#### Task details:
The reply should be an exact repeat of the listing, with no pictures in it.

⁂

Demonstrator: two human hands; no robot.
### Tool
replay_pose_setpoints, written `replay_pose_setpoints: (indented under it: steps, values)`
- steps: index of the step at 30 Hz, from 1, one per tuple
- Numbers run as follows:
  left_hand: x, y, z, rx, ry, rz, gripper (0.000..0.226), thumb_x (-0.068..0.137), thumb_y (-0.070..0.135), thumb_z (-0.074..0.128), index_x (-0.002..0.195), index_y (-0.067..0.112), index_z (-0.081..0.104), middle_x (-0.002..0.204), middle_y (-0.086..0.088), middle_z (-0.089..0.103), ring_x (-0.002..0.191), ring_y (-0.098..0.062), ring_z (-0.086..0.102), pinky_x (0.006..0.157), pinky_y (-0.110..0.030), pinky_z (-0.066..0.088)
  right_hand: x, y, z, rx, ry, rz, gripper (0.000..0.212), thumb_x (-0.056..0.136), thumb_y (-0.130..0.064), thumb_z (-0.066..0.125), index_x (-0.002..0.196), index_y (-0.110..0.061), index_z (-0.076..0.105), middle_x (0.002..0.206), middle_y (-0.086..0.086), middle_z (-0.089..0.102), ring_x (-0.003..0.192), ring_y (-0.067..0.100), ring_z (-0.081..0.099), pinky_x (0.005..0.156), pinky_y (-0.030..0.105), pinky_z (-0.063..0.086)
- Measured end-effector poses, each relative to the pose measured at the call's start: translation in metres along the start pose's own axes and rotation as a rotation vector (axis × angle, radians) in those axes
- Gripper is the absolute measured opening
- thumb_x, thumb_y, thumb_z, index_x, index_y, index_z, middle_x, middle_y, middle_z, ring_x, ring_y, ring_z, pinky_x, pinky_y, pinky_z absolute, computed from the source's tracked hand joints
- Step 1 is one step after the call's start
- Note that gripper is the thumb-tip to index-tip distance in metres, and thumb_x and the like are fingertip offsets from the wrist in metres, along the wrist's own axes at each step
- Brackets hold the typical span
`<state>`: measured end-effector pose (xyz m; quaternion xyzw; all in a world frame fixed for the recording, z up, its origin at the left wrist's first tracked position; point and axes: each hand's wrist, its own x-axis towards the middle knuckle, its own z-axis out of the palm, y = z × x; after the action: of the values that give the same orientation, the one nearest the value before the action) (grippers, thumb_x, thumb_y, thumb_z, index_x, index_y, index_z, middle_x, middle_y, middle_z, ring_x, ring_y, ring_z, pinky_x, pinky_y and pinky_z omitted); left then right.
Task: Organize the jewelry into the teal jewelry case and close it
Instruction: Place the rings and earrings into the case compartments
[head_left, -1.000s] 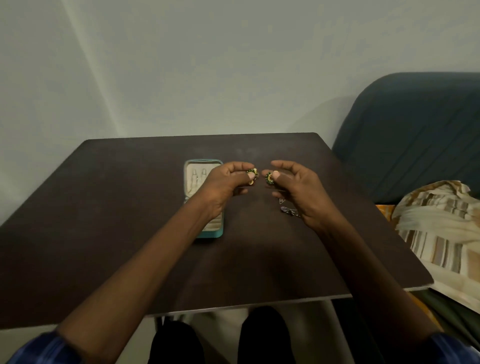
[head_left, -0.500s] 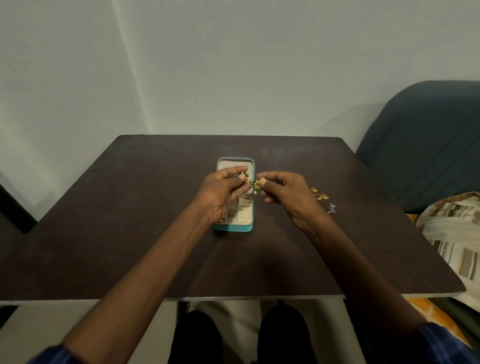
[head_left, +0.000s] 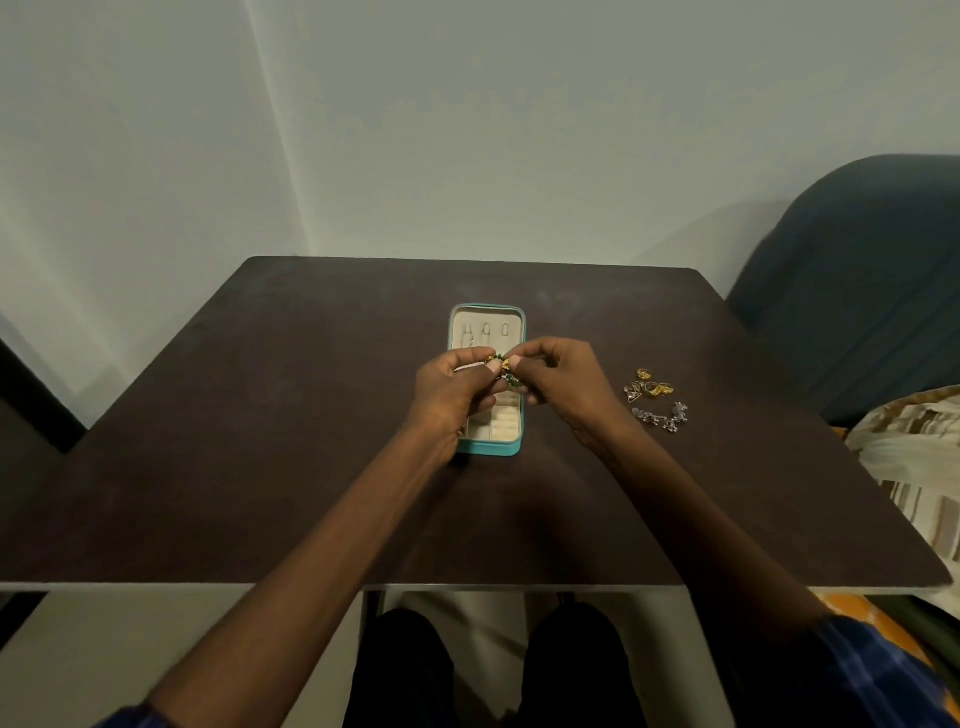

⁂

#### Task response:
Demonstrator: two human hands; no robot.
### Tool
replay_pose_setpoints, written `replay_pose_setpoints: (indented under it: steps, values)`
- steps: index of the step at 30 Hz, from 1, one per tuple
- Numbers run as follows:
  left_hand: x, y, z, rx, ry, rz, gripper (0.000..0.226), thumb_x (-0.068..0.137), thumb_y (-0.070..0.135), thumb_z (-0.074..0.128), index_x (-0.002..0.195), index_y (-0.067..0.112), index_z (-0.081..0.104), middle_x (-0.002..0.204), middle_y (-0.086..0.088), middle_z (-0.089..0.103), ring_x (-0.002..0.191), ring_y (-0.098..0.062), ring_z (-0.086..0.102), pinky_x (0.006..0.157), pinky_y (-0.110..0.030), pinky_z (-0.066..0.088)
  right_hand: x, y, z, rx, ry, rz, gripper (0.000..0.212), thumb_x (-0.056..0.136), thumb_y (-0.130..0.064), thumb_z (-0.066..0.125), index_x (-0.002..0.196), index_y (-0.110..0.061), index_z (-0.076..0.105), middle_x (0.002..0.206), middle_y (-0.086..0.086), middle_z (-0.089..0.102), ring_x (-0.003..0.192), ring_y (-0.067..0.100), ring_z (-0.081..0.099), pinky_x (0.005..0.156), pinky_y (-0.030..0.105), pinky_z (-0.063..0.086)
- Measured end-effector poses, each relative to the pose measured at the call's start: translation in metres along the start pose's own axes and rotation as a rotation vector (axis × angle, radians) in those axes
- Gripper is the absolute measured opening
- thumb_x, thumb_y, thumb_z, index_x, index_y, index_z, middle_x, middle_y, middle_z, ring_x, ring_y, ring_z, pinky_x, pinky_y, pinky_z absolute, computed from the source's tracked hand joints
- Step 1 is one step after the call's start
- Note that gripper is the thumb-tip to index-tip distance in metres, and thumb_x and the like are fingertip offsets from the wrist in metres, along the wrist's own axes at each step
- Brackets hold the typical span
`<state>`: measured end-effector pose (xyz m; quaternion xyzw; all in a world frame fixed for the recording, z up, its origin at the left wrist's first tracked position; point and axes: each hand's wrist, its own x-axis towards the middle knuckle, its own z-axis out of the palm, y = z × x; after the action: of the values that give the same orientation, the one nearest the value before the action) (grippers, thumb_x, thumb_y, thumb_z, index_x, index_y, index_z, middle_x, middle_y, middle_z, ring_x, ring_y, ring_z, pinky_x, pinky_y and pinky_z omitted); left then right.
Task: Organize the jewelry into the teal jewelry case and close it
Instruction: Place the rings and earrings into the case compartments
[head_left, -1.000s] 
[head_left, -0.500s] 
[head_left, +0.000s] 

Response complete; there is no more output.